[WORK REQUEST] Return each line of the data that follows exactly as it reads.

[Data entries]
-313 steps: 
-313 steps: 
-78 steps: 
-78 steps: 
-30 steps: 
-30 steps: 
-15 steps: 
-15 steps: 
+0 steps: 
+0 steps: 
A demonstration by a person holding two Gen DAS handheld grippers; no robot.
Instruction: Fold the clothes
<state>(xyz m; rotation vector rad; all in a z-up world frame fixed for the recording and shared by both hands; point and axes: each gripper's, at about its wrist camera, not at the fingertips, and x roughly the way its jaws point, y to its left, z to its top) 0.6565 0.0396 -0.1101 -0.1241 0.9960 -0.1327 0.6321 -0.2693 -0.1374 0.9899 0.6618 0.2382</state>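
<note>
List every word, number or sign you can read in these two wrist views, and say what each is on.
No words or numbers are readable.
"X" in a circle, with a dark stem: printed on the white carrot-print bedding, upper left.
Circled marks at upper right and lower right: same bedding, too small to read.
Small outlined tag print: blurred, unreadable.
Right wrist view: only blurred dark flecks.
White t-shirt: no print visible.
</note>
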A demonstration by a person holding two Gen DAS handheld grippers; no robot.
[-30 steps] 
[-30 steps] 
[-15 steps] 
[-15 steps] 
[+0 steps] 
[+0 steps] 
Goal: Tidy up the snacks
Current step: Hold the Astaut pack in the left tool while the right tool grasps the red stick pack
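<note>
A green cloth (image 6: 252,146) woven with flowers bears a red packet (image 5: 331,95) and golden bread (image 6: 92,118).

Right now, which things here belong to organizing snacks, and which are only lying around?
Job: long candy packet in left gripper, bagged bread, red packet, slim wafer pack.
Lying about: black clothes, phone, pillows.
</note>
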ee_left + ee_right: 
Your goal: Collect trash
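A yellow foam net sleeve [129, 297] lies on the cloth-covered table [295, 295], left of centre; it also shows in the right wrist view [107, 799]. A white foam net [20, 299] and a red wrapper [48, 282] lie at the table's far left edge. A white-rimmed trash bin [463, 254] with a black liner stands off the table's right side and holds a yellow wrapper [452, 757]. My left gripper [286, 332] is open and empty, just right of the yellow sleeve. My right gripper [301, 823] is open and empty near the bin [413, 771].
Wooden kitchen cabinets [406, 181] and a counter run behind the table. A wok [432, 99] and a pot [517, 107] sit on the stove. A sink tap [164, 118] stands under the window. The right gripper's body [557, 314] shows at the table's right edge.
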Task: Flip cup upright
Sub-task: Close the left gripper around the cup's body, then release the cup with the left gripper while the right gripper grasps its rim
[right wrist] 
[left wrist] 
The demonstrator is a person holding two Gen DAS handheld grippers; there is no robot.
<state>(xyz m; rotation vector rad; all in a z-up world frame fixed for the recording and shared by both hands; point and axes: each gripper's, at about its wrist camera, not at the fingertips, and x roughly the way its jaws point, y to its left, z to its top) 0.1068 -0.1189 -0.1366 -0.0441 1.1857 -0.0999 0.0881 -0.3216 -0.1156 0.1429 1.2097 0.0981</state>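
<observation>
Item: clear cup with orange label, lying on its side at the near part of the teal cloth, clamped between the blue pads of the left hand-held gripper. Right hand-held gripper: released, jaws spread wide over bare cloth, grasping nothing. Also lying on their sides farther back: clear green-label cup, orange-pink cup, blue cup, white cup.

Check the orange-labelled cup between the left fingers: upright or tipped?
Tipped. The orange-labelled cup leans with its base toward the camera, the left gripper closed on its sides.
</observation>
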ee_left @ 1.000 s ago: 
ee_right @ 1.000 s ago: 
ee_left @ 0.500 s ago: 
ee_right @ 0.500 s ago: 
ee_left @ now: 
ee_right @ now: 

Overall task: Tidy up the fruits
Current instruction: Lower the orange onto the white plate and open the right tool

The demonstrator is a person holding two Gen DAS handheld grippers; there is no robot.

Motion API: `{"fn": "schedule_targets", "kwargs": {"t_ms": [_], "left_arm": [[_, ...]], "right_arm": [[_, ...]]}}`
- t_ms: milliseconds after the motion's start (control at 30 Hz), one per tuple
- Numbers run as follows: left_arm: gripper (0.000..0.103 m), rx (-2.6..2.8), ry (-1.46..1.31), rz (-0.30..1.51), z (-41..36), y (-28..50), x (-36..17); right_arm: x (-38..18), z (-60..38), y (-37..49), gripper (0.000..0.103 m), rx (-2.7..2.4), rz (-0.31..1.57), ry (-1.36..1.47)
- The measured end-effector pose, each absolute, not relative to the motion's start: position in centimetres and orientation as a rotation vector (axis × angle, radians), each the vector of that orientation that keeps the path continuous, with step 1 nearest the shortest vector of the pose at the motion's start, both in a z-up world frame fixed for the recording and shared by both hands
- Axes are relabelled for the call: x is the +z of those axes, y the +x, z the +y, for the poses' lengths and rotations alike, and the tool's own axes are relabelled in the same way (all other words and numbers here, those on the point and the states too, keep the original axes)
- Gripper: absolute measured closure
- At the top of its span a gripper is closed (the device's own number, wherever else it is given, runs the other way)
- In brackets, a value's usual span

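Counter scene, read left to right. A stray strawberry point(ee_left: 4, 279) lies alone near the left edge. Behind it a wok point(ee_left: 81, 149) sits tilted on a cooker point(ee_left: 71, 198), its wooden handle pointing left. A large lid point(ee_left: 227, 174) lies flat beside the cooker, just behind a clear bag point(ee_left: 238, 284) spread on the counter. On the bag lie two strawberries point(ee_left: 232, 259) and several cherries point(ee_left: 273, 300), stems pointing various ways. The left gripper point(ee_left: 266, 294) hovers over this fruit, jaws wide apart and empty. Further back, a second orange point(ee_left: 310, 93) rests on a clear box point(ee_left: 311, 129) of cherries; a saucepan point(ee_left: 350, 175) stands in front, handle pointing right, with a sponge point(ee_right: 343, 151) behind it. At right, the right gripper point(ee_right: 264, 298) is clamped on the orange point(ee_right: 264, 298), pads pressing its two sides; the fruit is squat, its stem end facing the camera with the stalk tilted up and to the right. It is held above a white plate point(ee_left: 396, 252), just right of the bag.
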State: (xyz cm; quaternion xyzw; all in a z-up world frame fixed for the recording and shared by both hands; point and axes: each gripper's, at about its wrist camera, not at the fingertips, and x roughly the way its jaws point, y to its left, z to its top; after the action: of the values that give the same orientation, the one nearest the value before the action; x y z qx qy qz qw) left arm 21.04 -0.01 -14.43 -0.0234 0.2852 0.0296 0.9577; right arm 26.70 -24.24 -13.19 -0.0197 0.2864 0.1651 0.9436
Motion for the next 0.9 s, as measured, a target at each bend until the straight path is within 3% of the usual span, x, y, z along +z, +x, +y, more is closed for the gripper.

[EXERCISE RESULT]
-313 steps: 
-313 steps: 
-78 steps: 
-78 steps: 
-30 steps: 
-30 steps: 
-15 steps: 
-15 steps: 
+0 steps: 
+0 steps: 
A demonstration by a person holding two Gen DAS handheld grippers; no robot.
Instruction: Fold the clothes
<state>(xyz m; rotation vector rad; all in a z-up world frame fixed for the recording and shared by both hands; point and axes: each gripper's, at about its wrist camera, not at the fingertips, and x roughly the way its jaws point, y to its left, z to its top) 0.6565 0.0396 -0.1101 -0.1241 0.9960 -0.1327 0.6321 -0.2693 -0.1374 0.9899 0.6618 0.2382</state>
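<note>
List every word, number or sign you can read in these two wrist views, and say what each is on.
No words or numbers are readable.
"X" in a circle, with a dark stem: printed on the white carrot-print bedding, upper left.
Circled marks at upper right and lower right: same bedding, too small to read.
Small outlined tag print: blurred, unreadable.
Right wrist view: only blurred dark flecks.
White t-shirt: no print visible.
</note>
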A demonstration by a person holding two Gen DAS handheld grippers; no robot.
[-30 steps] 
[-30 steps] 
[-15 steps] 
[-15 steps] 
[+0 steps] 
[+0 steps] 
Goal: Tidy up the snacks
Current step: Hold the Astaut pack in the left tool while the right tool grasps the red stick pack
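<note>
A green cloth (image 6: 252,146) woven with flowers bears a red packet (image 5: 331,95) and golden bread (image 6: 92,118).

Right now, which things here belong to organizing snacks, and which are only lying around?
Job: long candy packet in left gripper, bagged bread, red packet, slim wafer pack.
Lying about: black clothes, phone, pillows.
</note>
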ee_left + ee_right: 
Your goal: Collect trash
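A yellow foam net sleeve [129, 297] lies on the cloth-covered table [295, 295], left of centre; it also shows in the right wrist view [107, 799]. A white foam net [20, 299] and a red wrapper [48, 282] lie at the table's far left edge. A white-rimmed trash bin [463, 254] with a black liner stands off the table's right side and holds a yellow wrapper [452, 757]. My left gripper [286, 332] is open and empty, just right of the yellow sleeve. My right gripper [301, 823] is open and empty near the bin [413, 771].
Wooden kitchen cabinets [406, 181] and a counter run behind the table. A wok [432, 99] and a pot [517, 107] sit on the stove. A sink tap [164, 118] stands under the window. The right gripper's body [557, 314] shows at the table's right edge.
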Task: Flip cup upright
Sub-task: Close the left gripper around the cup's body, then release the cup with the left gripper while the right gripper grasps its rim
[right wrist] 
[left wrist] 
The demonstrator is a person holding two Gen DAS handheld grippers; there is no robot.
<state>(xyz m; rotation vector rad; all in a z-up world frame fixed for the recording and shared by both hands; point and axes: each gripper's, at about its wrist camera, not at the fingertips, and x roughly the way its jaws point, y to its left, z to its top) 0.1068 -0.1189 -0.1366 -0.0441 1.1857 -0.0999 0.0881 -0.3216 -0.1156 0.1429 1.2097 0.0981</state>
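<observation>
Item: clear cup with orange label, lying on its side at the near part of the teal cloth, clamped between the blue pads of the left hand-held gripper. Right hand-held gripper: released, jaws spread wide over bare cloth, grasping nothing. Also lying on their sides farther back: clear green-label cup, orange-pink cup, blue cup, white cup.

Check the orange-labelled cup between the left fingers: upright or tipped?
Tipped. The orange-labelled cup leans with its base toward the camera, the left gripper closed on its sides.
</observation>
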ee_left @ 1.000 s ago: 
ee_right @ 1.000 s ago: 
ee_left @ 0.500 s ago: 
ee_right @ 0.500 s ago: 
ee_left @ now: 
ee_right @ now: 

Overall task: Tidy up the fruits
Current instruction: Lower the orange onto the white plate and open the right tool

The demonstrator is a person holding two Gen DAS handheld grippers; there is no robot.

Motion API: `{"fn": "schedule_targets", "kwargs": {"t_ms": [_], "left_arm": [[_, ...]], "right_arm": [[_, ...]]}}`
- t_ms: milliseconds after the motion's start (control at 30 Hz), one per tuple
- Numbers run as follows: left_arm: gripper (0.000..0.103 m), rx (-2.6..2.8), ry (-1.46..1.31), rz (-0.30..1.51), z (-41..36), y (-28..50), x (-36..17); right_arm: x (-38..18), z (-60..38), y (-37..49), gripper (0.000..0.103 m), rx (-2.7..2.4), rz (-0.31..1.57), ry (-1.36..1.47)
- The measured end-effector pose, each absolute, not relative to the motion's start: position in centimetres and orientation as a rotation vector (axis × angle, radians), each the vector of that orientation that keeps the path continuous, with step 1 nearest the shortest vector of the pose at the motion's start, both in a z-up world frame fixed for the recording and shared by both hands
- Axes are relabelled for the call: x is the +z of those axes, y the +x, z the +y, for the poses' lengths and rotations alike, and the tool's own axes are relabelled in the same way (all other words and numbers here, those on the point and the states too, keep the original axes)
- Gripper: absolute measured closure
- At the top of its span a gripper is closed (the device's own number, wherever else it is given, runs the other way)
- In brackets, a value's usual span

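Counter scene, read left to right. A stray strawberry point(ee_left: 4, 279) lies alone near the left edge. Behind it a wok point(ee_left: 81, 149) sits tilted on a cooker point(ee_left: 71, 198), its wooden handle pointing left. A large lid point(ee_left: 227, 174) lies flat beside the cooker, just behind a clear bag point(ee_left: 238, 284) spread on the counter. On the bag lie two strawberries point(ee_left: 232, 259) and several cherries point(ee_left: 273, 300), stems pointing various ways. The left gripper point(ee_left: 266, 294) hovers over this fruit, jaws wide apart and empty. Further back, a second orange point(ee_left: 310, 93) rests on a clear box point(ee_left: 311, 129) of cherries; a saucepan point(ee_left: 350, 175) stands in front, handle pointing right, with a sponge point(ee_right: 343, 151) behind it. At right, the right gripper point(ee_right: 264, 298) is clamped on the orange point(ee_right: 264, 298), pads pressing its two sides; the fruit is squat, its stem end facing the camera with the stalk tilted up and to the right. It is held above a white plate point(ee_left: 396, 252), just right of the bag.
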State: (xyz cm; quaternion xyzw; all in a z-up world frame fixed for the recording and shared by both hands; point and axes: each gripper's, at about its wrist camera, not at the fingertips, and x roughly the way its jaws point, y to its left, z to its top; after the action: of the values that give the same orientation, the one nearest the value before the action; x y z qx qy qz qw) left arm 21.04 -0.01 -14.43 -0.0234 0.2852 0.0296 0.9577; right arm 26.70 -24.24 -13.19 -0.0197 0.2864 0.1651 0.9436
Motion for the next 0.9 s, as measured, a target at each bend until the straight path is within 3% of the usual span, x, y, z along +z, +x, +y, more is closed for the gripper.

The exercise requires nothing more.